De acordo com o presidente do Sinteam, Marcus Libório, o conselho está inoperante desde o fim do mandato dos conselheiros, em novembro do ano passado. "Falta a secretaria dar posse aos novos conselheiros indicados pelas entidades que compõe o Conselho", disse, acrescentando que o retorno da operação "depende única e exclusivamente do secretário da educação". O atual titular da Seduc é Arone Bentes, que assumiu o cargo após a saída Algemiro Lima Filho e depois da cassação do mandato de José Melo.

Libório explica que a paralisação do conselho afeta o debate de pautas importantes para a educação do Estado como a Reforma do Ensino Médio e o Plano Estadual de Educação. "O conselho precisa pautar esses temas e definir como as escolas deverão atuar", disse o presidente do sindicato.

A Seduc informou que o Conselho não está paralisado. "O que acontece é que por questões administrativas estão sendo realizadas mudanças na estrutura do colegiado.
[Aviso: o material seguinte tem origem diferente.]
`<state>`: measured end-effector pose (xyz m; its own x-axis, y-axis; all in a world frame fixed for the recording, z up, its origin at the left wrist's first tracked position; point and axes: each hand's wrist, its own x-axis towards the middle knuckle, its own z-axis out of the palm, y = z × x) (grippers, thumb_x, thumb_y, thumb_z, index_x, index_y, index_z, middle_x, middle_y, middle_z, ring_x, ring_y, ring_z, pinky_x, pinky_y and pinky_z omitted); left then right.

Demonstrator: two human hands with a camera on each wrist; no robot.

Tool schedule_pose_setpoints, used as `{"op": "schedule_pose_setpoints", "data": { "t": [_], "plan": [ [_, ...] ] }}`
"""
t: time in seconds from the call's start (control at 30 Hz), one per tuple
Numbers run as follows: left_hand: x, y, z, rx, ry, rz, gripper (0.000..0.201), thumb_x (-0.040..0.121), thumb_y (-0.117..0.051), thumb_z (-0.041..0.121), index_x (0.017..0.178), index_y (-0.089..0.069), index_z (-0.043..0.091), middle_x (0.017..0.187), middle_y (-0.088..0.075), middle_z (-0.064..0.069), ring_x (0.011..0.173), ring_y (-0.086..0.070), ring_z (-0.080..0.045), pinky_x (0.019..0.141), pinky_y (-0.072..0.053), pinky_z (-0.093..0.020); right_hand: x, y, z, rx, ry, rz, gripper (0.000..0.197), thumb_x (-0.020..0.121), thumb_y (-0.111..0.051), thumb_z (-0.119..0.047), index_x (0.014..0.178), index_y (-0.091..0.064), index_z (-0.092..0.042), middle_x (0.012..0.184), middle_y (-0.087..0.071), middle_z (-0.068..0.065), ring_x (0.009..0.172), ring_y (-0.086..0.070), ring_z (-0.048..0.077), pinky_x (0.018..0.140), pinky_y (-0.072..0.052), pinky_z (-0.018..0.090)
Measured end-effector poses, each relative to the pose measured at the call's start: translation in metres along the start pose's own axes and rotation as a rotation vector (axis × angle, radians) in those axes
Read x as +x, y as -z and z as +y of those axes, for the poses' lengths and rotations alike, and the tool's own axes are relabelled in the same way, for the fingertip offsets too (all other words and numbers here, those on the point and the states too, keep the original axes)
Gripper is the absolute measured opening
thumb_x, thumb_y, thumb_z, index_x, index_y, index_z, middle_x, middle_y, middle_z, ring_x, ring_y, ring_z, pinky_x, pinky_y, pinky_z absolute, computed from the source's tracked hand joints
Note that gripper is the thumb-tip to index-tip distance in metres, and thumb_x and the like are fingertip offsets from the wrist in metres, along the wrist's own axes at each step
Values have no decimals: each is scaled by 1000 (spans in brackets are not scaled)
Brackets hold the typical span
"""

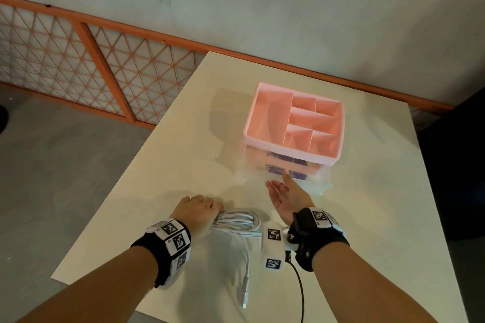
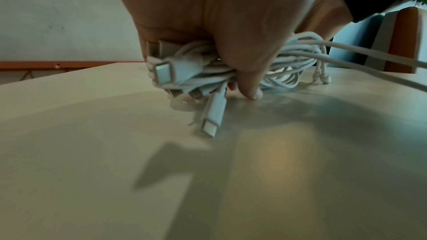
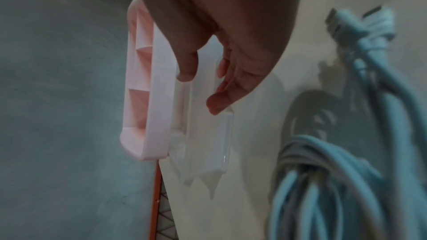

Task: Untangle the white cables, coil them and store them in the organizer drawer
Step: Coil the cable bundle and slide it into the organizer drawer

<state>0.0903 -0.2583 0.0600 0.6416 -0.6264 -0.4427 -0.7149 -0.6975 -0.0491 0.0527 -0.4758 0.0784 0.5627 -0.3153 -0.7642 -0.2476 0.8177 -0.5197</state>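
Note:
A bundle of white cables lies on the cream table, and my left hand grips one end of it with curled fingers. In the left wrist view the thumb wraps over the cables, and plugs stick out below. Loose cable ends trail toward the table's near edge. The pink organizer stands further back, with clear drawers under its divided top. My right hand is open, palm up, fingertips at the lower drawer front. It holds nothing.
The table ends close on the left and near side. An orange lattice railing stands left of it against a grey wall. A black cord hangs from the right wrist camera.

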Motion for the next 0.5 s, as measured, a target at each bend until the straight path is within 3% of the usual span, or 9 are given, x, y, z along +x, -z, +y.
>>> {"op": "schedule_pose_setpoints", "data": {
  "t": [0.1,0.2,0.27,0.37,0.43,0.5],
  "plan": [
    [-4,5,2,-4,-3,-17,40,93,-41,26,133,-38,20,129,-51,-5,122,-45,-28,96,-37,-40,-11,6,5,-39,-16,-23,35,85,-64,-26,109,-55,-2,105,-63,15,85,-66,23,68,-58,25],
    [-9,13,3,6,-15,-21,40,93,-43,29,132,-39,20,127,-53,-5,119,-48,-28,94,-39,-40,-24,11,7,-64,-21,-23,29,86,-63,-23,102,-54,-1,102,-62,17,86,-64,26,73,-56,28],
    [-13,20,3,-1,-16,-37,39,92,-44,28,130,-38,21,124,-54,-5,115,-50,-29,91,-41,-40,-32,13,9,-223,22,-25,34,82,-67,-33,96,-54,-5,102,-62,16,87,-62,24,75,-54,29],
    [-19,34,5,-3,-40,-7,32,93,-43,32,123,-41,20,118,-58,-6,105,-55,-31,78,-41,-37,-53,21,12,-953,311,-138,76,62,-70,-61,118,-49,-15,114,-59,3,99,-55,17,87,-46,32],
    [-23,47,8,-15,-71,33,31,94,-43,35,120,-43,18,114,-60,-7,100,-58,-31,71,-40,-35,-66,29,15,-1421,485,-302,102,53,-75,-65,136,-28,-28,130,-49,-3,118,-41,17,101,-37,39],
    [-23,62,12,-35,-96,84,29,94,-43,37,117,-44,19,110,-61,-6,96,-59,-30,70,-42,-36,-74,35,14,-1693,492,-380,115,50,-76,-63,141,-10,-38,135,-47,0,124,-39,22,105,-36,46]
  ]
}}
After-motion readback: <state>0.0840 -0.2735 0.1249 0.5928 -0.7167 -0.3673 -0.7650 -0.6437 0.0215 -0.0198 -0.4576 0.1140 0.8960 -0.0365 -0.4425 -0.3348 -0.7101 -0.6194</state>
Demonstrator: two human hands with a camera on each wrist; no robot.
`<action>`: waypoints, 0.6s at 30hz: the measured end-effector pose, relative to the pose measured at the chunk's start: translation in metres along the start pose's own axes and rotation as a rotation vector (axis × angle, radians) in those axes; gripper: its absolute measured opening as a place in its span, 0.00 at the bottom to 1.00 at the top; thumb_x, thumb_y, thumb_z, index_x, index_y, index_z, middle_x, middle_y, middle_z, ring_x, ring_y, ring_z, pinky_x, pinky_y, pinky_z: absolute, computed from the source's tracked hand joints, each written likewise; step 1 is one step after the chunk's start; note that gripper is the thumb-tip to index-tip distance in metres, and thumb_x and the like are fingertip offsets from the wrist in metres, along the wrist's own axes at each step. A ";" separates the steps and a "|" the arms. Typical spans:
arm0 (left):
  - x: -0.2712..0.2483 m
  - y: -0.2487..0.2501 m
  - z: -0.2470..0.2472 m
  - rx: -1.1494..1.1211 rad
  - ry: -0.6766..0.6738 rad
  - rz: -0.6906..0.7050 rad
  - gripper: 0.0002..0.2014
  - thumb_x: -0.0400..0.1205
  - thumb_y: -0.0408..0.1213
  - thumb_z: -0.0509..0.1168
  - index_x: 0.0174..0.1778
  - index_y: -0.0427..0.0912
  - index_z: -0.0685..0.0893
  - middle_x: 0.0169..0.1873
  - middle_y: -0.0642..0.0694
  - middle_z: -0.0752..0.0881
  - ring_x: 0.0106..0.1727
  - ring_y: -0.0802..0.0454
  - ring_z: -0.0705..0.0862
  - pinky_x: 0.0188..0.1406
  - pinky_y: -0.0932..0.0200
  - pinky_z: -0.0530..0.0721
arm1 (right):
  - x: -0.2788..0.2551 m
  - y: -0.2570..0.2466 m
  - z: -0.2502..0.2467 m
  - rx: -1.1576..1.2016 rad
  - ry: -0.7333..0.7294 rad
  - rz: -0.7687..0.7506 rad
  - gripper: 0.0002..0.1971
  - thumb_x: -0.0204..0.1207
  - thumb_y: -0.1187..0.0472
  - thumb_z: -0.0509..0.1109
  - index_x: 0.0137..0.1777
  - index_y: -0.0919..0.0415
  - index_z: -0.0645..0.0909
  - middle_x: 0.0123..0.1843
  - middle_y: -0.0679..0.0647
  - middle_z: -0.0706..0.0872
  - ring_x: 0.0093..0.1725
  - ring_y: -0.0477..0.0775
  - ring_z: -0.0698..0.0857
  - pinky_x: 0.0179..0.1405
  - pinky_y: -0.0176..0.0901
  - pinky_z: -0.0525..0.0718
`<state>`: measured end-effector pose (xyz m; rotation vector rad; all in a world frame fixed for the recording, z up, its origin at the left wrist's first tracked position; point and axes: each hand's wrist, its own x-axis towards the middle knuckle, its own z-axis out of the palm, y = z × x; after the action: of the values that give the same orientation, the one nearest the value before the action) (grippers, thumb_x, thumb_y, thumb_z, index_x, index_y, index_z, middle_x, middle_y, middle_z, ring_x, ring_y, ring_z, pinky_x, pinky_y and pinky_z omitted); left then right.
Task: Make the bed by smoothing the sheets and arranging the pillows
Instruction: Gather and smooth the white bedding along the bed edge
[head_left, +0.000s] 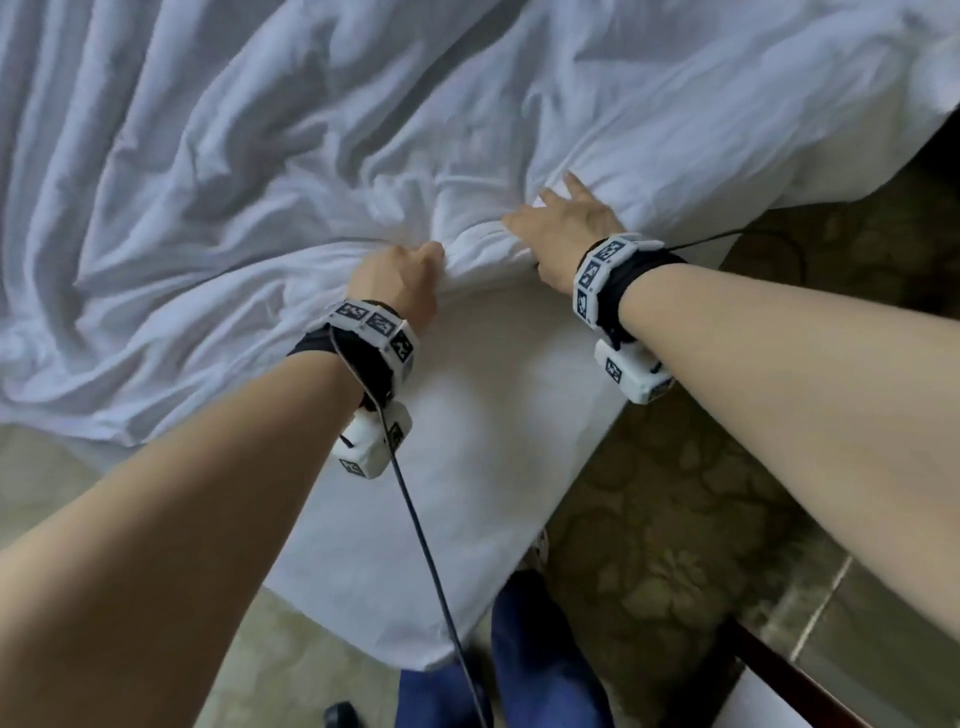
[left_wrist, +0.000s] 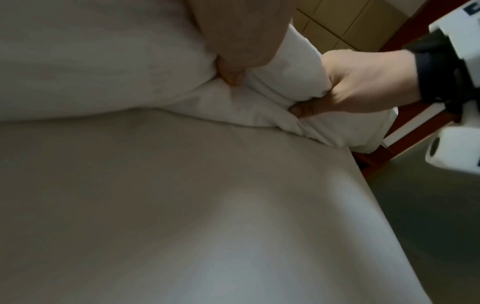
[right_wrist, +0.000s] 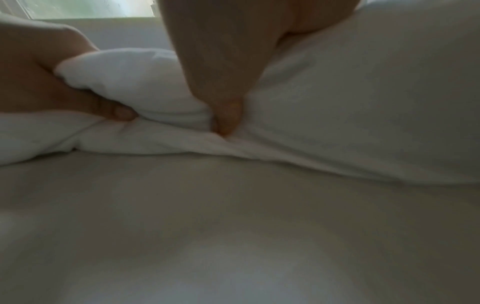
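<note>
A crumpled white duvet (head_left: 260, 182) covers most of the bed, and its near edge is bunched at the bed's corner. Below that edge lies bare, smooth fitted sheet (head_left: 467, 441). My left hand (head_left: 402, 275) grips the bunched edge, fingers curled into the cloth. Just to its right, my right hand (head_left: 558, 228) holds the same edge, fingers spread on top. In the left wrist view my right hand (left_wrist: 363, 82) has its thumb tucked under the fold of duvet (left_wrist: 103, 61). In the right wrist view my right hand's thumb (right_wrist: 226, 121) digs into the duvet (right_wrist: 363, 102). No pillow is in view.
Dark patterned carpet (head_left: 675, 493) lies right of the bed corner, with a dark red wooden furniture edge (head_left: 789, 675) at the lower right. A black cable (head_left: 431, 561) hangs from my left wrist over the sheet. My legs in blue trousers (head_left: 545, 665) stand at the corner.
</note>
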<state>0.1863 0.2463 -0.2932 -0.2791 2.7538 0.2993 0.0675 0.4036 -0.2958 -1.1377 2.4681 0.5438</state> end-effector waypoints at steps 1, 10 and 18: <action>-0.005 -0.001 -0.001 -0.014 0.011 0.021 0.13 0.78 0.24 0.58 0.56 0.37 0.77 0.44 0.29 0.85 0.46 0.30 0.85 0.40 0.47 0.80 | -0.006 -0.002 0.002 0.033 0.011 0.029 0.26 0.78 0.64 0.64 0.76 0.50 0.68 0.73 0.60 0.77 0.78 0.63 0.69 0.80 0.58 0.62; -0.120 -0.024 0.018 0.040 -0.090 0.245 0.14 0.74 0.23 0.59 0.52 0.38 0.80 0.40 0.37 0.87 0.38 0.37 0.85 0.33 0.52 0.72 | -0.124 -0.090 0.004 0.180 -0.133 0.009 0.23 0.78 0.66 0.60 0.72 0.52 0.72 0.56 0.59 0.84 0.50 0.63 0.86 0.44 0.50 0.82; -0.200 -0.117 0.022 0.074 -0.175 0.333 0.26 0.76 0.23 0.60 0.70 0.44 0.79 0.62 0.42 0.87 0.52 0.36 0.89 0.49 0.43 0.88 | -0.187 -0.240 0.002 0.360 -0.119 0.058 0.19 0.80 0.67 0.58 0.71 0.59 0.73 0.65 0.58 0.80 0.65 0.60 0.79 0.60 0.51 0.79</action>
<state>0.4041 0.1703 -0.2596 0.2187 2.6212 0.2895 0.3679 0.3788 -0.2539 -0.8673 2.3757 0.1649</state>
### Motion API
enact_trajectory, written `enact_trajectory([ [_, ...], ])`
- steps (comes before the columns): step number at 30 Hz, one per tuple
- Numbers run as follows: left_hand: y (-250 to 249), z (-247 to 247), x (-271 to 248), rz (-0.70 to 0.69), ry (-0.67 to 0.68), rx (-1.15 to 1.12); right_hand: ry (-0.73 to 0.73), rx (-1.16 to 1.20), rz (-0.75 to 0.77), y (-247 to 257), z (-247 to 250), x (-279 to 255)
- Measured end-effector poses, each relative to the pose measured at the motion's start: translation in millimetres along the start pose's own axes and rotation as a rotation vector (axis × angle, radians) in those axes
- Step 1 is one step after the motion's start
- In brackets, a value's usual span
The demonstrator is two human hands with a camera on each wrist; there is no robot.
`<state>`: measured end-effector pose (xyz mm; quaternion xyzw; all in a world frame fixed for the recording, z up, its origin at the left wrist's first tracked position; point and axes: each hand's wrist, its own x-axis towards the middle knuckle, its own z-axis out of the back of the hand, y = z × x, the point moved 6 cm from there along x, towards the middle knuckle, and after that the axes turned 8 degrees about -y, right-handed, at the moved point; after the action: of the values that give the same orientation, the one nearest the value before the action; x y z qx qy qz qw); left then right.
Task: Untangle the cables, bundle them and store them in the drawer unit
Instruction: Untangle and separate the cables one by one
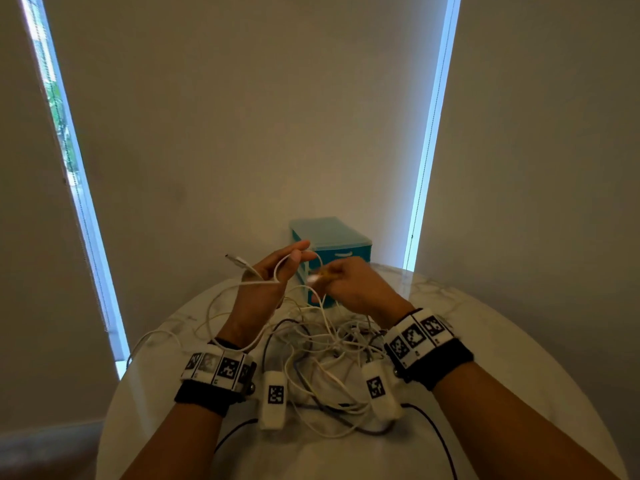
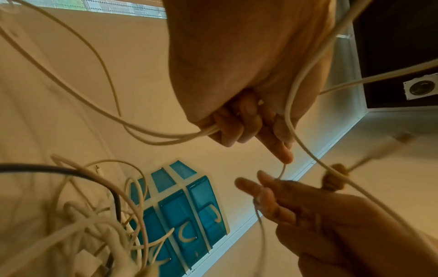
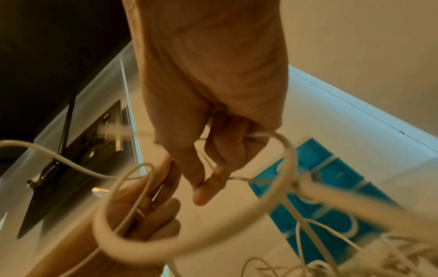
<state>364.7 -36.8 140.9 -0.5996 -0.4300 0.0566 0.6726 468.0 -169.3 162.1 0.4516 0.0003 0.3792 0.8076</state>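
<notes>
A tangle of white cables with one dark cable lies on the round marble table, under my raised hands. My left hand holds one white cable; its USB plug sticks out to the left. In the left wrist view the curled fingers grip that cable. My right hand pinches a thin cable beside the left hand, and the right wrist view shows thumb and finger closed on it. The teal drawer unit stands behind both hands with its drawers closed.
The drawer unit sits at the table's far edge against a beige wall. Bright window strips run down both sides. A black cord trails over the table's near part between my forearms. The table drops off on the left.
</notes>
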Motion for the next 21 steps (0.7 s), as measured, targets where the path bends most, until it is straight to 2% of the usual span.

Tais alterações serão concluídas até a próxima sexta-feira", comunicou, em nota. A secretaria garante, ainda, que "as atividades administrativas do Conselho continuam sendo desenvolvidas".

Conforme o Sinteam, entre as atribuições do conselho estão a elaboração das resoluções normativas do Sistema Estadual de Educação; análise e aprovação de estruturas curriculares, regimentos, projetos políticos-pedagógicos e calendários escolares; autorização e reconhecimento de cursos e promoção de encontros informativos referentes à legislação educacional. O mandato dos conselheiros estaduais de educação tem a validade de 2 anos. Conforme Libório, que fazia parte da última gestão, os últimos conselheiros tomaram posse em junho de 2015, já com atraso.